A set comes. I watch as my compadre catches the first wave with ease. He surfs aggressively, standing tall, master of the moment. I try to catch the next wave, but I miss it, only succeeding in getting washed 30 metres closer to shore. I hate that. Now I have to paddle out again. I count the strokes.

Before the next set arrives he has already rejoined me, despite having just ridden over 100 metres to the shore. I hear the set coming before I see it. The roar of the waves triggers fear and excitement. Again, I let him take the first wave, knowing there is another behind it.

This time I catch my wave. That is, it catches me, thrusting my board shoreward with alarming speed. I am forced to body-board until I can stand up. But finally I am up, and somehow manage to stay up until the wave loses its power in deeper water halfway to the shore.

Still I am happy. Each day I surf, I improve about 3 per cent. I am no longer an embarrassment to myself or my family. Earlier in the week, for the first time, I surfed Bells. I got up for a "dawnie" and caught waves as a yellow sun rose up gloriously over the ocean. I felt totally attuned.

I have wondered why it took me nearly 50 years to become addicted to surfing. I can only think I was turned off as a teenager by the Americanised drop-out short-board surfie culture of the sixties. But now - with the return of long boards - grace and elegance and oneness with nature have replaced the Yo-man-radical-dude adrenalin rush of short boards. Let’s face it, short boards are for kids. Long boards are for men.

And long boards are a lot easier to learn to surf on when you are experiencing a mid-life crisis. Not that it hasn’t been frustrating. At least as frustrating, I would say, as learning to ski at 40, or learning to roller-blade at 45. The surf shop selling me a board a foot too short didn’t help. But those are the breaks.

I let my still garrulous compadre catch the first wave of each set, and I wait for the next. This is the pattern for about half an hour. Then I experience a lapse of judgement. He is about 40 metres wide of me, a little further out. There is plenty of room, I think. I turn my board and paddle hard. I am on the wave, gripping the rails tight.

The next thing I know the compadre is carving right across in front of me. "Don’t f---in mind me!" he jabbers. "Don’t mind that it’s my f---in wave, and I got on f---in first!" I am shocked, and I pull out in order to avoid a collision.

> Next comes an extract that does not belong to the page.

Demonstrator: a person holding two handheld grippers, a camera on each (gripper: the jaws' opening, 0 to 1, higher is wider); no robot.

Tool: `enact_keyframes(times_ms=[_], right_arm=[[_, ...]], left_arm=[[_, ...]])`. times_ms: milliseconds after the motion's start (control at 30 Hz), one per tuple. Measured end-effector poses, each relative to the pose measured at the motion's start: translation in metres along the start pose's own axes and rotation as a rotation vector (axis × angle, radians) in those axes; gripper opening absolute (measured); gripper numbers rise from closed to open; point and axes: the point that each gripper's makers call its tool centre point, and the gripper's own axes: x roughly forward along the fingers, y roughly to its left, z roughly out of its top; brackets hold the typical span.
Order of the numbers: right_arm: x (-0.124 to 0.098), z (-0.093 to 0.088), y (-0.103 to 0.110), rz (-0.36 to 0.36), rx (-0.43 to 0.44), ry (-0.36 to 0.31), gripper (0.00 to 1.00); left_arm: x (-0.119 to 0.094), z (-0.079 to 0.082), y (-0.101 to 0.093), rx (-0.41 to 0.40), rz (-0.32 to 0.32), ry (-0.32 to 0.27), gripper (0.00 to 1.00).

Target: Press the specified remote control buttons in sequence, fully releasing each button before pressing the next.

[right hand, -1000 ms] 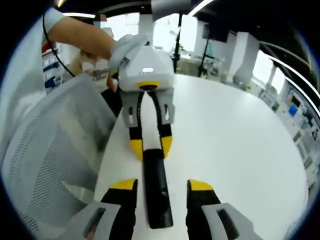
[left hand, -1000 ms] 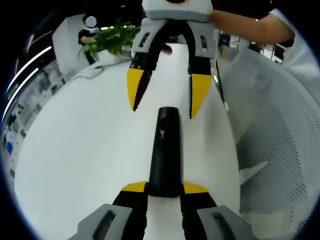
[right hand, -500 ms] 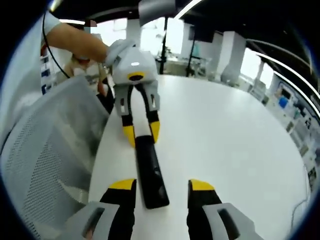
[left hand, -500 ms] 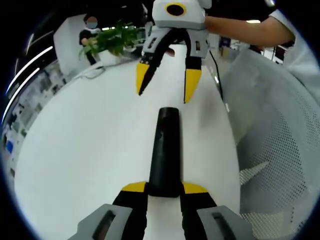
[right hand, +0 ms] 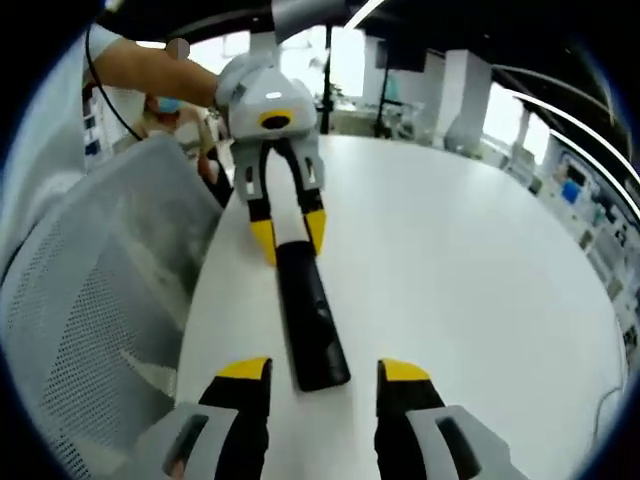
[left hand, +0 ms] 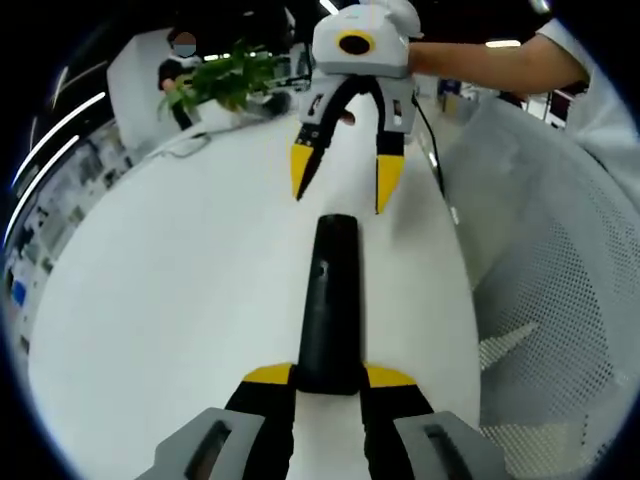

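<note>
The black remote (left hand: 328, 305) lies flat on the white surface (left hand: 160, 300), and in the left gripper view its long axis runs straight from 6 o'clock up to 12. The left claw (left hand: 329, 378) clamps the near end, yellow tips pressed on either side of the body. Out past the far end at 12 o'clock hangs the right claw (left hand: 346, 175), tips parted, holding nothing, off the remote. From the right gripper view the same line reads in reverse: the remote (right hand: 309, 314) stretches away toward 11 o'clock, its near end lying between the right claw's (right hand: 324, 372) spread tips, touching neither as far as I can tell, while the left claw (right hand: 288, 232) pins the far end. The free claw faces the remote end-on, so I reckon it presses next.
</note>
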Motion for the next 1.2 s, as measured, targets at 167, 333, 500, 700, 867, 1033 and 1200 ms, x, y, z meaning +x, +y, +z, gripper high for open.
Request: enact_keyframes(times_ms=[167,333,500,700,867,1033,1200], right_arm=[[0.003,-0.003,0.002,0.015,-0.017,0.016,0.38],[0.007,-0.006,0.004,0.028,-0.046,0.043,0.36],[0.011,-0.008,0.006,0.043,-0.060,0.059,0.34],[0.013,-0.009,0.006,0.051,-0.065,0.067,0.33],[0.015,-0.010,0.004,0.056,-0.069,0.075,0.31],[0.016,-0.011,0.004,0.061,-0.070,0.084,0.29],[0.017,-0.013,0.003,0.061,-0.078,0.093,0.27]], left_arm=[[0.000,0.000,0.000,0.003,-0.001,0.008,0.24],[0.000,0.000,0.001,0.002,-0.002,0.009,0.24],[0.000,-0.001,0.001,0.003,-0.001,0.011,0.24],[0.000,0.000,0.001,0.004,0.000,0.011,0.24],[0.000,0.000,0.001,0.004,0.000,0.011,0.24],[0.000,0.000,0.001,0.005,0.001,0.010,0.24],[0.000,0.000,0.001,0.004,0.001,0.008,0.24]])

When he paddles back alongside me a few minutes later, I contemplate leaping at him from my board and engaging him in a gargantuan fight to the death. Instead, I ask, "How long have you been surfing, mate?"

"35 years," he replies with more than a hint of hubris.

"I’ve been surfing for 35 days," I tell him.

"Yeah well, when I had driven a car for 35 days, I wouldn’t have f---in driven like that!" The analogy confuses me, and I have no comeback. Later on the beach, he says, "If you wanna keep surfing, you had better make sure you learn to look."

35 years, I think, and you still miss the point.

 

This article is dedicated to Ken Harley, surfer, saxophonist and dinky di good guy. Ken passed away after a long illness in 2005. He loved this article when it was first published. It was an honour to know you, Ken.

Postscript: The day after this article was published, it was reported that former world champion surfer Nat Young was badly beaten at his local break during a surf rage incident.